Here coagulation of nanoparticles of varying PP polydispersity (σg,PP = 1 – 3) in the absence of coalescence, sintering or surface growth is investigated by a discrete element method (DEM) (Goudeli et al., 2015) from the free molecular (Goudeli et al., 2016) to transition regime. The effect of PP polydispersity on agglomerate size (radius of gyration, mobility radius and volume-equivalent radius), morphology (fractal dimension, Df, mass mobility exponent, Dfm, and their prefactors) as well as on the attainment of the well-known asymptotic fractal-like structure (Df = 1.91 and Dfm= 2.15) and SPSD is investigated. Increasing the polydispersity of the constituent PPs from σg,PP = 1 to 3 does not affect but only delays the attainment of the asymptotic Df, Dfm and SPSD of the resulting agglomerates. Furthermore, the effect of PP polydispersity on agglomerate dynamics (coagulation rate and polydispersity) is elucidated quantitatively.

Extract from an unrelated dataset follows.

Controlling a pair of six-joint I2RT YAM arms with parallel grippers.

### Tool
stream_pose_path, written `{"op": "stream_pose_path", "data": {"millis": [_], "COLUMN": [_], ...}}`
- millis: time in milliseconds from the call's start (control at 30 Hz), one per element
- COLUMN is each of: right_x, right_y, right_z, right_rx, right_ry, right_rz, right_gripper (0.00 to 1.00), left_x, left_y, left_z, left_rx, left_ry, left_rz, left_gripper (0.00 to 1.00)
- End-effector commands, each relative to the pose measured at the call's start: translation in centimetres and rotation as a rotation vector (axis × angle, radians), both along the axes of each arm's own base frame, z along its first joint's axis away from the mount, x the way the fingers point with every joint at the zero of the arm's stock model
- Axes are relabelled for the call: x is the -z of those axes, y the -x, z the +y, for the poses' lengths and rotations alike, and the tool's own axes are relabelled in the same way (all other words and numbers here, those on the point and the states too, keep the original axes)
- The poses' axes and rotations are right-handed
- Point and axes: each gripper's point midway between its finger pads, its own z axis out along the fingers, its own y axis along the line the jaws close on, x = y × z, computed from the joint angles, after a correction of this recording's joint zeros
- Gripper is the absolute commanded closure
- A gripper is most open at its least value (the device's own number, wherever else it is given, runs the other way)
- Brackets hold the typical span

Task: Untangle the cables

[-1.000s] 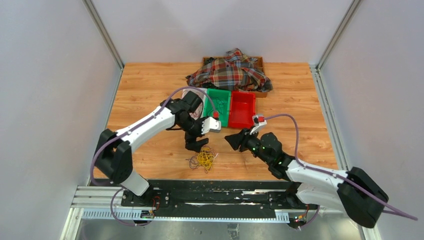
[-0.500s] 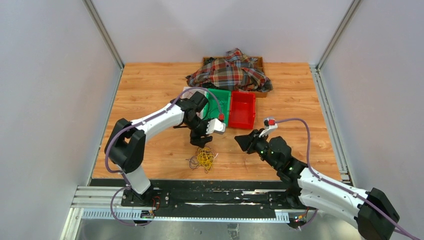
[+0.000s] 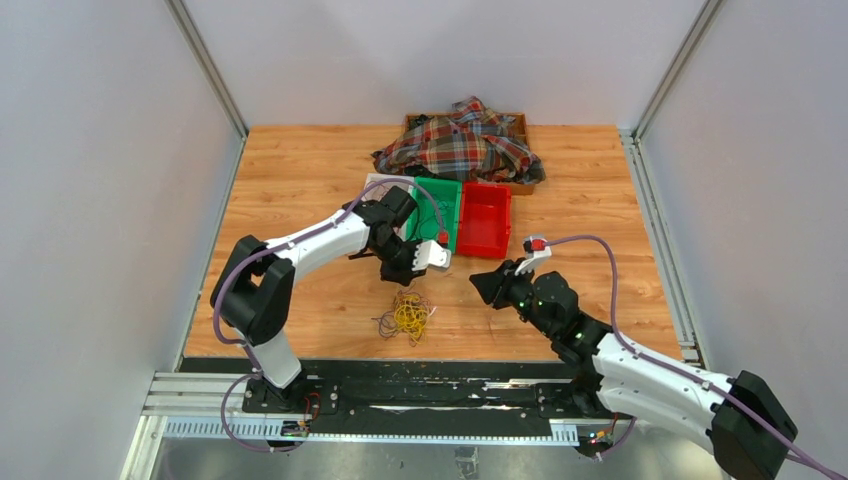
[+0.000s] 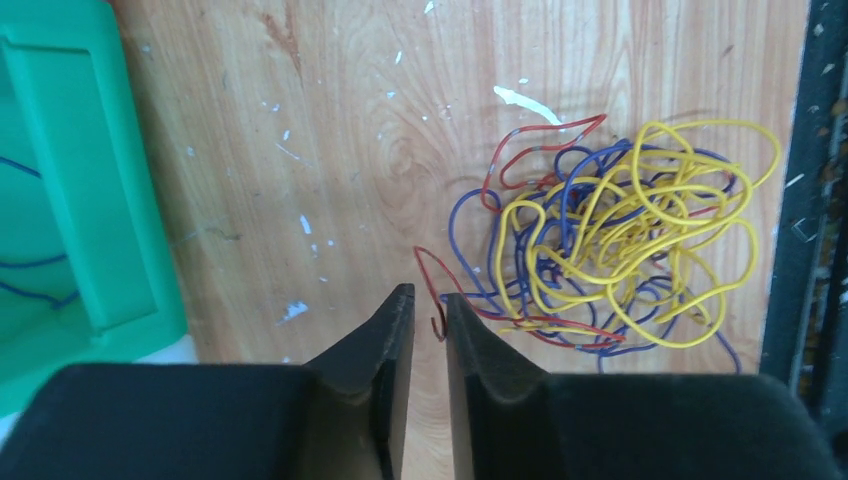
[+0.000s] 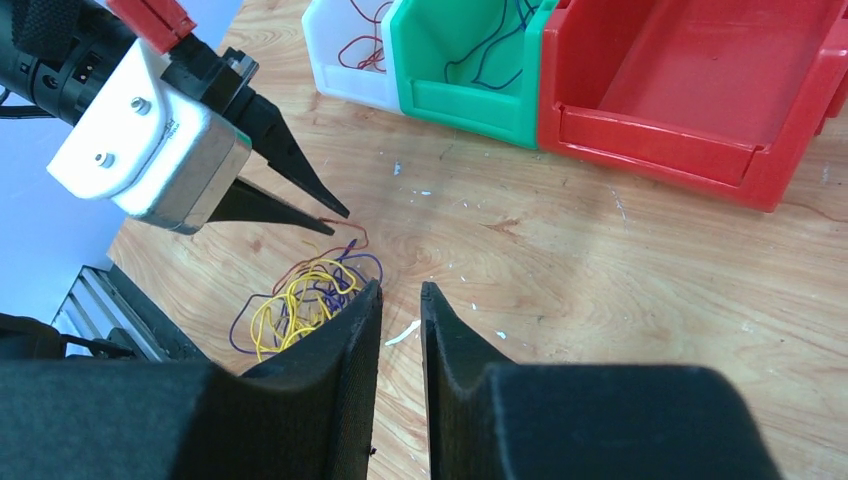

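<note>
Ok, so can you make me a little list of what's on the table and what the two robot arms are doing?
tangle: yellow, blue and red cables heaped on the wooden table, near its front edge
left tool: over the heap, nearly closed around a red cable end; grip unclear
right tool: right of the heap, narrow gap, holding nothing
white bin: dark red cable inside
green bin: blue cable inside
red bin: beside the green one
plaid shirt: far edge
</note>
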Motion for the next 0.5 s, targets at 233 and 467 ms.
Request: {"op": "stream_pose_path", "data": {"millis": [233, 467], "right_x": [-1.7, -4.6], "right_y": [-1.4, -1.6], "right_z": [0.7, 2.9], "right_rx": [0.002, -0.097], "right_ry": [-0.001, -0.031], "right_rz": [-0.043, -0.13], "right_gripper": [0.76, 0.39], "left_x": [-5.9, -12.5], "left_y": [-0.2, 0.5], "left_z": [-1.0, -0.5], "left_rx": [-0.162, -0.302], "left_ry": [0.08, 0.143], "left_rz": [-0.027, -0.038], "left_gripper": [0.99, 0.99]}}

Such characteristics affect the environmental impact of agglomerates (climate forcing or visibility impairment by soot) or performance of gas sensors and catalysts.

Goudeli, E., Eggersdorfer, M. L., & Pratsinis, S. E. (2015). Langmuir, 31: 1320-1327.
Goudeli, E., Eggersdorfer, M. L., & Pratsinis, S. E. (2016). Langmuir, 32: 9276-9285.